Enfin, troisième symptôme d’un État fragilisé dans sa capacité à agir : la gestion du numérique, ou plutôt sa gestion lacunaire. Les récentes cyberattaques ayant visé plusieurs institutions, dont des hôpitaux, des universités et même des entités administratives centrales, ont mis à nu les carences de l’appareil numérique de l’État. L’absence de protocoles robustes de cybersécurité, le retard en matière de gouvernance des données, et l'impréparation face aux menaces technologiques interrogent la viabilité de l’ambition marocaine de devenir un hub numérique africain. Ces failles ne sont plus des avertissements : ce sont des signaux d’alarme.
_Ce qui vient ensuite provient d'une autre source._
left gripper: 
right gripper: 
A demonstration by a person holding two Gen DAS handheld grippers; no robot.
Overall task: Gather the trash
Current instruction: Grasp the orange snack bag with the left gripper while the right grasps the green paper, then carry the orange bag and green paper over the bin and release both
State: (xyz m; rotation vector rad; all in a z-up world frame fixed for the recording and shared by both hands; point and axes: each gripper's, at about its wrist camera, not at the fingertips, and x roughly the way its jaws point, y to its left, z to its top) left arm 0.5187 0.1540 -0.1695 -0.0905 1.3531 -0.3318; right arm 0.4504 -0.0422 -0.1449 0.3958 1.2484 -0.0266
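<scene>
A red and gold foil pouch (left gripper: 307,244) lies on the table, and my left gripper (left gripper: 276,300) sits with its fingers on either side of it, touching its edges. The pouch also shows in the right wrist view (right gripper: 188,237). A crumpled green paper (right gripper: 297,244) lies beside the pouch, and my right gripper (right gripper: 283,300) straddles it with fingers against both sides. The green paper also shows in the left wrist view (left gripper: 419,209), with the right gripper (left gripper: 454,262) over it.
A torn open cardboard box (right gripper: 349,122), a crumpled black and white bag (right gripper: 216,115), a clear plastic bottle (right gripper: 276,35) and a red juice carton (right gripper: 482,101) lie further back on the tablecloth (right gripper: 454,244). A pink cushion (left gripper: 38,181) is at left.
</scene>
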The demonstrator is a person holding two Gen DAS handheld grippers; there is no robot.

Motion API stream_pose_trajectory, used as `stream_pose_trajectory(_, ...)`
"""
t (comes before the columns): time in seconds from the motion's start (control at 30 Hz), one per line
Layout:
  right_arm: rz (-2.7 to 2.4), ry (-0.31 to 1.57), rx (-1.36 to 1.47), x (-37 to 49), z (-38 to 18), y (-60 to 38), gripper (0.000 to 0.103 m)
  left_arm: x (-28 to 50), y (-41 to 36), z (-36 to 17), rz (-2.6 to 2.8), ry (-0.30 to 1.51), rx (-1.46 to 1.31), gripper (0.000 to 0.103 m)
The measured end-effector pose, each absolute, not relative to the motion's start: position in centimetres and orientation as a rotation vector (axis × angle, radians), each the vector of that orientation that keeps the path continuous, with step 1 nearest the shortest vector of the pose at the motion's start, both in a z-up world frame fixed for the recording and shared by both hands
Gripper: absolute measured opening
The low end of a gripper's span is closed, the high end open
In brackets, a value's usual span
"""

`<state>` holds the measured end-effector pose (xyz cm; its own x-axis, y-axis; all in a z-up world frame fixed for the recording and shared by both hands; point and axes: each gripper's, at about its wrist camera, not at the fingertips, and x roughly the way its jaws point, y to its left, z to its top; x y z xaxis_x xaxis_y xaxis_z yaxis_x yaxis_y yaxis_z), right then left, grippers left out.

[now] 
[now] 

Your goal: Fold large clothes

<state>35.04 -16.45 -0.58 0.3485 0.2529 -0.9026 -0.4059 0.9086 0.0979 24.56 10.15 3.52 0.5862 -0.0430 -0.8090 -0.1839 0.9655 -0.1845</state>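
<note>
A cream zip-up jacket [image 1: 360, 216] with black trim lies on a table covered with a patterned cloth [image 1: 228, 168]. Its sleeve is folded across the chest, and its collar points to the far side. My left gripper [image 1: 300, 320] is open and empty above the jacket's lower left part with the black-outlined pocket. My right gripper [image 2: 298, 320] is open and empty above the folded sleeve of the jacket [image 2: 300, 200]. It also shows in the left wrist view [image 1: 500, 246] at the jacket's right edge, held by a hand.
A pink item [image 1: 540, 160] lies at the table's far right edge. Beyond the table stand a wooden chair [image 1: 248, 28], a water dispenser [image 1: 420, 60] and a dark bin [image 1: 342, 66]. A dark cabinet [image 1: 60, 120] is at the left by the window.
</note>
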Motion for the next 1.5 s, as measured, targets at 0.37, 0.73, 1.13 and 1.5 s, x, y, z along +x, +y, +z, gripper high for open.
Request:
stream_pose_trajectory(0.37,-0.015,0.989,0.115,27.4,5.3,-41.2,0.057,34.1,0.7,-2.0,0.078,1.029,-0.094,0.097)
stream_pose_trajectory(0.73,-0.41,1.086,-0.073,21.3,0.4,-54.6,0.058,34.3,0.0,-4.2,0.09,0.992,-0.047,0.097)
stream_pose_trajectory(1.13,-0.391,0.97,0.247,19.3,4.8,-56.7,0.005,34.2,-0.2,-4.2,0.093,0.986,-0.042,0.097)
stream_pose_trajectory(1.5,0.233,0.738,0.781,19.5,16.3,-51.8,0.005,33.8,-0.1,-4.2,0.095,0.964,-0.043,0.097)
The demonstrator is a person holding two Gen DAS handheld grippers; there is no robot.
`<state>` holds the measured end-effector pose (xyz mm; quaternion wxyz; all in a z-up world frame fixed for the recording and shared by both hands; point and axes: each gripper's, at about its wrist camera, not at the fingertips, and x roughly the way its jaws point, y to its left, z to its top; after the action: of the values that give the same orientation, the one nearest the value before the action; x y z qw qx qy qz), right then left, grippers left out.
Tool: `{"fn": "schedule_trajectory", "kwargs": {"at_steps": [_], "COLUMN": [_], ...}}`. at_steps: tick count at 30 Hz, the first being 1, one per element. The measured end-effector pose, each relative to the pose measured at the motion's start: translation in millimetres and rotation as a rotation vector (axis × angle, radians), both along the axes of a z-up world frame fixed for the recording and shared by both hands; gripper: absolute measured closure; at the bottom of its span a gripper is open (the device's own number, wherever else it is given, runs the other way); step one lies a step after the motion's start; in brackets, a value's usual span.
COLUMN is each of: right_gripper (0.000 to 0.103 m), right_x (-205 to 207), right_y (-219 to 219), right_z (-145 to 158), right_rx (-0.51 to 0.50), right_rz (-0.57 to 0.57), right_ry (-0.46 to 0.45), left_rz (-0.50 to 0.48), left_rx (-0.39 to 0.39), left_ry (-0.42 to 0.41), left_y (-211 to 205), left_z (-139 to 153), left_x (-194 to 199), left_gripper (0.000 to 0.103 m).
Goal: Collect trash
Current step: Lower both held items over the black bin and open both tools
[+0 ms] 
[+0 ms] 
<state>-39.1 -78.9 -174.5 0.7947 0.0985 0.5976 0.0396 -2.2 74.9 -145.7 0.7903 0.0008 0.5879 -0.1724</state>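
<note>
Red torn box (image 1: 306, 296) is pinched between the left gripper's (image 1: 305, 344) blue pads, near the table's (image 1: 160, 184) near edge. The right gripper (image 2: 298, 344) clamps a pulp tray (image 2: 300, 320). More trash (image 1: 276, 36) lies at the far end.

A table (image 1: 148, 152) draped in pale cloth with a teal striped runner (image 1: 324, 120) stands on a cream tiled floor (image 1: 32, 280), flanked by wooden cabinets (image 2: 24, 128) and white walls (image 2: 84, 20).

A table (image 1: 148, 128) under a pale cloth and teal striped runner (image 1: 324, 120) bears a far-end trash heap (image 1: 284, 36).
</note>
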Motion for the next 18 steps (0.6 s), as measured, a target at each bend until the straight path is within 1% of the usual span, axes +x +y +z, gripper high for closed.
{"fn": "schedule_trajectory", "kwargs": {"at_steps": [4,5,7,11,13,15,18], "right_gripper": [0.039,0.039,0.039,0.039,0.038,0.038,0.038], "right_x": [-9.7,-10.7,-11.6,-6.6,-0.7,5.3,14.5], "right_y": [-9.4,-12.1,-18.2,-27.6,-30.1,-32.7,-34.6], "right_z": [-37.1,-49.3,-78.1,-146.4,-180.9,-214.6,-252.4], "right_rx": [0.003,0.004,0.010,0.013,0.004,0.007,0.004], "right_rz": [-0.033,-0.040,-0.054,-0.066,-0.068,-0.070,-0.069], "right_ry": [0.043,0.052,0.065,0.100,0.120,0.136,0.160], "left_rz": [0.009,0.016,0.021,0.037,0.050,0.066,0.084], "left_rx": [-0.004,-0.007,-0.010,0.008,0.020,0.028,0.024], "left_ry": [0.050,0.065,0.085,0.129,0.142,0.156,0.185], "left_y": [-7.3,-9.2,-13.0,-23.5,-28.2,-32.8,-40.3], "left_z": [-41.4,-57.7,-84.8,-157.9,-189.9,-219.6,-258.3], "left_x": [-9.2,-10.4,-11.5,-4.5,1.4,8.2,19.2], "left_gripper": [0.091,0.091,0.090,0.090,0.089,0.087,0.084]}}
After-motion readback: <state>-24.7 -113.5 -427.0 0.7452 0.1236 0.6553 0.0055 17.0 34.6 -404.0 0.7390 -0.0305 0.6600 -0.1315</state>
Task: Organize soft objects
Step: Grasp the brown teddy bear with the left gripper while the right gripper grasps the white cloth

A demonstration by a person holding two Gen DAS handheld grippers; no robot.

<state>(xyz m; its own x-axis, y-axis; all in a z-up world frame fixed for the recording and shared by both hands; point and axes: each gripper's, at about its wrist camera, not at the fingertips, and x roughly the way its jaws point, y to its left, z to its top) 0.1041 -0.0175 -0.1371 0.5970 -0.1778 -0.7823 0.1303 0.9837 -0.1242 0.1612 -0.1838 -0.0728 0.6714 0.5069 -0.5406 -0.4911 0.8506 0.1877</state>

Un État qui aspire à rayonner doit avant tout affronter ses vérités internes, aussi rugueuses soient-elles. Les échéances internationales, loin d’être de simples événements festifs ou diplomatiques, imposent un miroir impitoyable. On n’organise pas une CAN ou une Coupe du Monde dans un pays qui tolère l’informel comme normalité, les cyberattaques comme fatalité, et la gestion des animaux errants comme non-priorité.

L’Histoire jugera moins sur la réussite d’un événement sportif que sur la capacité à le transformer en levier de réforme. C’est maintenant qu’il faut agir. L’inaction est devenue plus coûteuse que le courage.